▶ [Description of the task] Only a number is wanted: how many lines in the records below contain "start"?
# # # #
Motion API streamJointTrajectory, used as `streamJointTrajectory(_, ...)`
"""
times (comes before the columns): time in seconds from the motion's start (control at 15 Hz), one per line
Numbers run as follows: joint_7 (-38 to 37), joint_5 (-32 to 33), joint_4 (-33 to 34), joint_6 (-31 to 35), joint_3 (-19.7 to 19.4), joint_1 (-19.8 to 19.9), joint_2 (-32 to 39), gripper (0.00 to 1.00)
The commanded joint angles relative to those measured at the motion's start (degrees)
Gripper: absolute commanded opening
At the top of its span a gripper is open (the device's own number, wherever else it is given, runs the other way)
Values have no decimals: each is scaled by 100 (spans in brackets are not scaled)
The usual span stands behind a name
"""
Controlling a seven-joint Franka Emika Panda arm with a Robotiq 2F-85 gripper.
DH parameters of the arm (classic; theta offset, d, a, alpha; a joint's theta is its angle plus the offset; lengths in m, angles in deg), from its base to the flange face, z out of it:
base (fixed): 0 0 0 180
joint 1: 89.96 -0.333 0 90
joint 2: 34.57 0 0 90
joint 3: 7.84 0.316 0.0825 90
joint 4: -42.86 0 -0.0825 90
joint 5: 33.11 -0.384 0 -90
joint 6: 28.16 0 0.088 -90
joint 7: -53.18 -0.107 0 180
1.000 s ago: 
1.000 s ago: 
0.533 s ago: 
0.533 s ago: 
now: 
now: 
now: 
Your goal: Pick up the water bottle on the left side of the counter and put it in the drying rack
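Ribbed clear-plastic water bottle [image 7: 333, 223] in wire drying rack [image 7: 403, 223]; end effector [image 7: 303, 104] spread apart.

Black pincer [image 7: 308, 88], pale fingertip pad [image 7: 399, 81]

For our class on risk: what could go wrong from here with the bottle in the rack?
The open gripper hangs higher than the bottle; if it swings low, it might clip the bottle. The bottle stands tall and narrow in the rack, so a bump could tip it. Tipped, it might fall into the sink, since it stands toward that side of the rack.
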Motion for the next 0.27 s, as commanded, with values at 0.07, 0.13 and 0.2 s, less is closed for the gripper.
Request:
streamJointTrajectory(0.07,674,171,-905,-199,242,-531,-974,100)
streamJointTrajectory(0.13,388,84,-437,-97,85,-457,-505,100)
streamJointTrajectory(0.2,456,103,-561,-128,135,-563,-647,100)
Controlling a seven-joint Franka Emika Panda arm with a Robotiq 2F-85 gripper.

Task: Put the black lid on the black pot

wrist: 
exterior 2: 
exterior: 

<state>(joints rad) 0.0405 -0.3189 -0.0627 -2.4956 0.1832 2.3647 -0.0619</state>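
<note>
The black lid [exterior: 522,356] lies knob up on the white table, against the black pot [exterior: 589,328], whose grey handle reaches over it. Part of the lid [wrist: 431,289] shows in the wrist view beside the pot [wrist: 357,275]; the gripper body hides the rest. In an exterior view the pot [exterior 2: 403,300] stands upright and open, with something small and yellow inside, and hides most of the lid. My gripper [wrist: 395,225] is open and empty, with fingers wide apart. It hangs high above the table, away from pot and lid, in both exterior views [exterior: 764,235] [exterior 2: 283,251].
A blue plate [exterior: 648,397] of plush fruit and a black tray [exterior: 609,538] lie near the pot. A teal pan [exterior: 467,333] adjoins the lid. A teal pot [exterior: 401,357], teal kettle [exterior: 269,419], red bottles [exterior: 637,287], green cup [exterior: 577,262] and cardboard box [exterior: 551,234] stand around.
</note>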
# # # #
▶ [Written answer] 2